>>>>

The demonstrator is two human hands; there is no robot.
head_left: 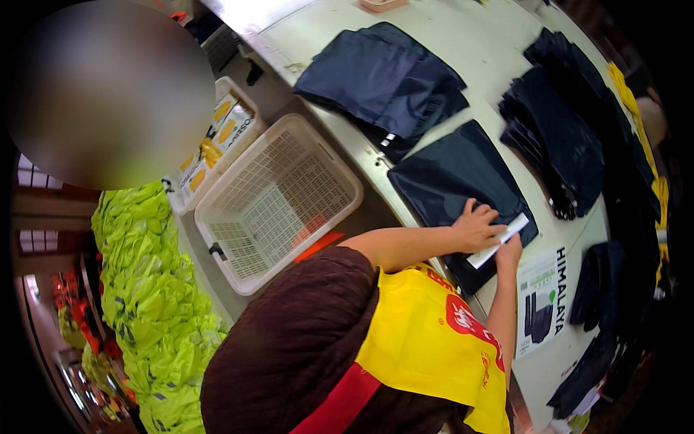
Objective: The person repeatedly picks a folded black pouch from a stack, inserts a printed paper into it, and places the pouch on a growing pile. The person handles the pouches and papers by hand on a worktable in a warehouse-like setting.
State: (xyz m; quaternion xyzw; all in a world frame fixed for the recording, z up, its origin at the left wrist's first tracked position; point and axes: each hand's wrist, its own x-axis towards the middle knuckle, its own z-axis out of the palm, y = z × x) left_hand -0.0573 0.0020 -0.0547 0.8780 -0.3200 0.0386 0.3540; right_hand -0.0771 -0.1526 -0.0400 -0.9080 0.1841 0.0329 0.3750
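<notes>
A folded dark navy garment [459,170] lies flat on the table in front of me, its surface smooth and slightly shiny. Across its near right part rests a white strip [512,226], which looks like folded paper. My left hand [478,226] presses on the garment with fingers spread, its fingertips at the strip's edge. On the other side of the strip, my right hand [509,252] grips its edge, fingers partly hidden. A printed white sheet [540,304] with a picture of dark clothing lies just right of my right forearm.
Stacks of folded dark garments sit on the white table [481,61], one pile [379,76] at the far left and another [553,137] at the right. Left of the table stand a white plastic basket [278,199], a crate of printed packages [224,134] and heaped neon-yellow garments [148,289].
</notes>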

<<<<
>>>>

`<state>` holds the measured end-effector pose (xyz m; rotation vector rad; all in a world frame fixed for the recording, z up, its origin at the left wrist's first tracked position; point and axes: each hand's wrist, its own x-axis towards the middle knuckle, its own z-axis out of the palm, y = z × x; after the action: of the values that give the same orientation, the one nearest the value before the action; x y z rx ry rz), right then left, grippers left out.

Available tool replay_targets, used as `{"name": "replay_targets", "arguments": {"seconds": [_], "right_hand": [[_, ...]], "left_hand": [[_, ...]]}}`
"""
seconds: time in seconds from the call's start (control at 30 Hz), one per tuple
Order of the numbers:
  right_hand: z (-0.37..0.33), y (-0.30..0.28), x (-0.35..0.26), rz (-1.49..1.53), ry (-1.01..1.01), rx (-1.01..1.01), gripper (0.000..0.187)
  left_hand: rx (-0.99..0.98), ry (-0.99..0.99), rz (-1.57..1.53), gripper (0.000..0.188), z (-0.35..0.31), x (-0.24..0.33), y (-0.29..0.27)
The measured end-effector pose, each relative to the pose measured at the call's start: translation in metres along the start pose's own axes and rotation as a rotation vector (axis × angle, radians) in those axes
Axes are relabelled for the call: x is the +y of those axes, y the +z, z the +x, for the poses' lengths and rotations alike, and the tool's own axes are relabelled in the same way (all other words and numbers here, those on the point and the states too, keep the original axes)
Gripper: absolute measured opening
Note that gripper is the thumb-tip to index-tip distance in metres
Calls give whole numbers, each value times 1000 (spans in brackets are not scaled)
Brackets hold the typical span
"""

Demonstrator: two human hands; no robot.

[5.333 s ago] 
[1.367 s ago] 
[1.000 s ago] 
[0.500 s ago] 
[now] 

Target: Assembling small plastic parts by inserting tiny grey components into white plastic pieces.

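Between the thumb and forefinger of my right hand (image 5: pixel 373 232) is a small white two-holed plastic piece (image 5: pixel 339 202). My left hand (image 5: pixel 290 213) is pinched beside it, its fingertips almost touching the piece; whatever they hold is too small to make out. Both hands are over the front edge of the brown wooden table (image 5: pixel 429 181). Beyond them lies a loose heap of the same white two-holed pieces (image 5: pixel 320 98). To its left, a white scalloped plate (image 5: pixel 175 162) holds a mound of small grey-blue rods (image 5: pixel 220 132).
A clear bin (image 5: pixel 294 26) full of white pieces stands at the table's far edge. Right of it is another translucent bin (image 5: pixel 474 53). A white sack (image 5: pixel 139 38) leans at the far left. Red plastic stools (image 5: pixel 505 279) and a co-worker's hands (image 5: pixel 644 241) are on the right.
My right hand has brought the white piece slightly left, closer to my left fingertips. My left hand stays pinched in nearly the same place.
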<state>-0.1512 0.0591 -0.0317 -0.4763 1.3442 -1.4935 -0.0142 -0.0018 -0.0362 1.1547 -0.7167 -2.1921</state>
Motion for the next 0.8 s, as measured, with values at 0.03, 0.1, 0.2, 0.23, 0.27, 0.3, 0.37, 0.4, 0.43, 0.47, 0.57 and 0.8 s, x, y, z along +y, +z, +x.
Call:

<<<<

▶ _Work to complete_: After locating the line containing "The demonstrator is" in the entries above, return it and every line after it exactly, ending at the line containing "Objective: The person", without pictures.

▶ _Expected output_:
The demonstrator is two human hands; there is no robot.
head_left: 
Objective: The person repeatedly picks a folded black pouch from a stack, inserts a printed paper into it, and places the pouch on a growing pile. The person handles the pouches and papers by hand on a worktable in a warehouse-like setting.

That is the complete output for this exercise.